(What is expected): Reproduce each line of the following material exactly, omitting the images.

(Dataset extract):
★ ★ ★ ★ ★

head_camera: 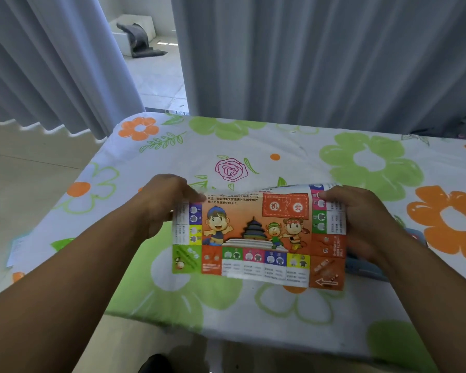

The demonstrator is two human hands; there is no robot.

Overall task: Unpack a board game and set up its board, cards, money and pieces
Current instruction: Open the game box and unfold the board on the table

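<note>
- Head view: folded game board (256, 232) (creased paper, printed side up) lies over the flower-patterned counter (253, 146).
- Left hand (162, 205): fingers (197, 196) pinch its upper left edge.
- Right hand (361, 224) grips its right edge.

Paper game board (258, 238): partly folded, printed face up.
Orange centre with cartoon figures; coloured squares along left, right and near sides. Far edge curls upward. Positioned over the middle of the table (280, 146), nearer its near edge.
</note>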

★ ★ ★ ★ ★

(Written answer):
head_camera: 

The demonstrator is two human hands; there is no robot.

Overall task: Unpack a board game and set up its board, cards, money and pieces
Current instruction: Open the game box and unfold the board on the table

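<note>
- Head view: folded game board (256, 232) (creased paper, printed side up) lies over the flower-patterned counter (253, 146).
- Left hand (162, 205): fingers (197, 196) pinch its upper left edge.
- Right hand (361, 224) grips its right edge.

Paper game board (258, 238): partly folded, printed face up.
Orange centre with cartoon figures; coloured squares along left, right and near sides. Far edge curls upward. Positioned over the middle of the table (280, 146), nearer its near edge.
</note>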

This answer has now been given in full.